Béla Fleck and Abigail Washburn Brought the World Down Home


Last night Abigail Washburn and her multi-Grammy-winning husband Béla Fleck brought the back porch to the Fox Theatre for an evening of community bonding over worldly, and world class banjo pickin'. The duo are on tour promoting their new self-titled duet album.

The playing was predictably dazzling, but the cozy relationships, between the two and with the crowd, were the show's highlights. Particular fun was Washburn's introduction of an original murder ballad. As she talked about her fondness for murder ballads in general, and the inspirations for the one she was about to sing, Fleck interjected commentary about how, when she starts playing murder ballads, he heads down to the basement  and starts fussing with resonator screws and finding uses for 3-in-One oil and a tiny Phillips head screwdriver.

A later conversation with the crowd focused on KXCI, which Washburn referred to as "that radio station that has the reputation for being so cool."

As Fleck has toured the world with his band, the Flecktones, he's won a cabinet-full of awards, performed with rock stars and jazz greats, and re-defined the whole point of a banjo. Washburn has meanwhile become a global diplomat and collector of Asian instruments and musical aesthetics. Last night she gave a master class in how to engage a crowd as if inviting them onstage, and proved she is a whale of a clog dancer.

Her background may even be the more remarkable of the pair. It certainly explains some of the hints of Oriental influences in both their music. From her website:

"Washburn is one of the few foreign artists currently touring China independently and regularly. She completed a month-long tour (Nov-Dec 2011) of China's Silk Road supported by grants from the US Embassy, Beijing. Abigail ... gave a talk at the 2012 TED Convention in Long Beach about building US-China relations through music. In March of 2013, she was commissioned by New York Voices and the NY Public Theater to write and debut a theatrical work titled, Post-American Girl, which draws from her 17-year relationship with China and addresses themes of expanding identity, cultural relativism, pilgrimage, the universal appeal of music and opening the heart big enough to fold it all in. Abigail was recently named the first US-China Fellow at Vanderbilt University. Her efforts to share US music in China and Chinese music in the US exist within a hope that cultural understanding and the communal experience of beauty and sound rooted in tradition will lead the way to a richer existence."

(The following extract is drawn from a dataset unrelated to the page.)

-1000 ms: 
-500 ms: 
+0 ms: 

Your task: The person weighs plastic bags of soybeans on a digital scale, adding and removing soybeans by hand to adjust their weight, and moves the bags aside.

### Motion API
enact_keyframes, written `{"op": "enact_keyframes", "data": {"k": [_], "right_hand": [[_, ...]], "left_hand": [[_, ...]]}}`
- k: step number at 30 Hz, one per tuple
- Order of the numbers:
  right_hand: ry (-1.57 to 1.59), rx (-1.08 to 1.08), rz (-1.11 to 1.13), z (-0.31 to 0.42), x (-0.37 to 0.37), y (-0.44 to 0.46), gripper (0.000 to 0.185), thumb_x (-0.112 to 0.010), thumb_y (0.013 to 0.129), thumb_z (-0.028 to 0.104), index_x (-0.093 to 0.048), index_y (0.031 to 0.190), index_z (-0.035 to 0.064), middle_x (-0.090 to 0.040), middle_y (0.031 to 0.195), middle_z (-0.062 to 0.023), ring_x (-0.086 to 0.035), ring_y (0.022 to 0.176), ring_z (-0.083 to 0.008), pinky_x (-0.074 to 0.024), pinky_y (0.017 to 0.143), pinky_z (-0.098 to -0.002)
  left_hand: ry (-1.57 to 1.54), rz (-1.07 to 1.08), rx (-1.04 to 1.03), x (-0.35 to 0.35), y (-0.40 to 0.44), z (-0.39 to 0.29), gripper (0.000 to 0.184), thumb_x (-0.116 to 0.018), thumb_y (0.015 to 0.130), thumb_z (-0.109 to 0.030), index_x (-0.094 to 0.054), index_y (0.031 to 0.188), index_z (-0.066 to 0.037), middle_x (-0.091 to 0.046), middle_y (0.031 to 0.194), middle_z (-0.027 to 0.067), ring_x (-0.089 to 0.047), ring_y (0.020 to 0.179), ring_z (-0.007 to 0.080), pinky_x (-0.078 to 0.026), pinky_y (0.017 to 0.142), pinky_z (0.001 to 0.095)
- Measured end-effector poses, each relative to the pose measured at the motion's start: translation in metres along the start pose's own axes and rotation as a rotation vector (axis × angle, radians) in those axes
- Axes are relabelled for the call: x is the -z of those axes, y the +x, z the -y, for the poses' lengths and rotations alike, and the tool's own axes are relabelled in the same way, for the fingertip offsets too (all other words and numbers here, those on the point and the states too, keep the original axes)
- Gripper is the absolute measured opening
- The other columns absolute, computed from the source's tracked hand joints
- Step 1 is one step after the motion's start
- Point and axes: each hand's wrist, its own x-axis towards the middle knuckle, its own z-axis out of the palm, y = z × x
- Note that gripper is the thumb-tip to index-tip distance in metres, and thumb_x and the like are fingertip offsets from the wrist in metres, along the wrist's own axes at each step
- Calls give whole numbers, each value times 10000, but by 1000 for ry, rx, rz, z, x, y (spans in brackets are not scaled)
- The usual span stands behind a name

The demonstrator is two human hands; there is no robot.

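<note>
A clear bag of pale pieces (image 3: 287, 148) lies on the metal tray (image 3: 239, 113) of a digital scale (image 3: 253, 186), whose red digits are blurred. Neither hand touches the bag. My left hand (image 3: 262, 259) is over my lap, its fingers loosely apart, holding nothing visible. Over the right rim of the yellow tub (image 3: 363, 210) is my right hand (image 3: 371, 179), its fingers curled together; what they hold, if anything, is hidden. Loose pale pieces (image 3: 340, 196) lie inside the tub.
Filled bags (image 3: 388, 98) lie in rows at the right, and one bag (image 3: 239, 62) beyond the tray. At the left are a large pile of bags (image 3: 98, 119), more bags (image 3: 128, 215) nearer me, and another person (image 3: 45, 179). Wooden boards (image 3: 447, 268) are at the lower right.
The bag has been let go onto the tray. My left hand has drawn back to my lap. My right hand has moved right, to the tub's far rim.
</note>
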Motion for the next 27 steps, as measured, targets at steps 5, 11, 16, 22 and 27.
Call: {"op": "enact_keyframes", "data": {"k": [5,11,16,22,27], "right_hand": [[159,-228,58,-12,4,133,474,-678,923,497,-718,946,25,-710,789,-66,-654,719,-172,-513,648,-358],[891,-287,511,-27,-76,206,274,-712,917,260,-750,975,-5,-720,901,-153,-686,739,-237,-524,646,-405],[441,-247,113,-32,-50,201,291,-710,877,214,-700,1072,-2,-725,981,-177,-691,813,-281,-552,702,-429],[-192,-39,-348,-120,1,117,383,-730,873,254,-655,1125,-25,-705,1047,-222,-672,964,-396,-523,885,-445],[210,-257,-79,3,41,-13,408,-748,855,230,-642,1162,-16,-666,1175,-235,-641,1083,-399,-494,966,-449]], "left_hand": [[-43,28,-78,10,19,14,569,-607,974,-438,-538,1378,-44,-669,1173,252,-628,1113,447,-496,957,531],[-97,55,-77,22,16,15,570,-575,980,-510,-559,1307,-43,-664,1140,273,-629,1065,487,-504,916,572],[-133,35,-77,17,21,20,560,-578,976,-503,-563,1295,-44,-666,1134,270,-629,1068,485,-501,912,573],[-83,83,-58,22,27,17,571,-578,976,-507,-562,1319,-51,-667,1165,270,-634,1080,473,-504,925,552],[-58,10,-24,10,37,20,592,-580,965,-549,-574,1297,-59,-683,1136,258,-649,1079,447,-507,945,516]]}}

The duo's "evening with" performance was a musical adventure from the heart of Americana to parts unknown, studded with cultural gems from all over the globe. It was a benefit for the Sonoran Institute, which, among many conservation projects throughout the Southwest, is working to restore and protect the lower Santa Cruz River. Such environmental concerns are also near to Washburn's heart. She participates in the Nature Conservancy's All Hands on Earth program which highlights artists' engagement with nature. Other participants include Glen Hansard, La Santa Cecilia and Macklemore and Ryan Lewis.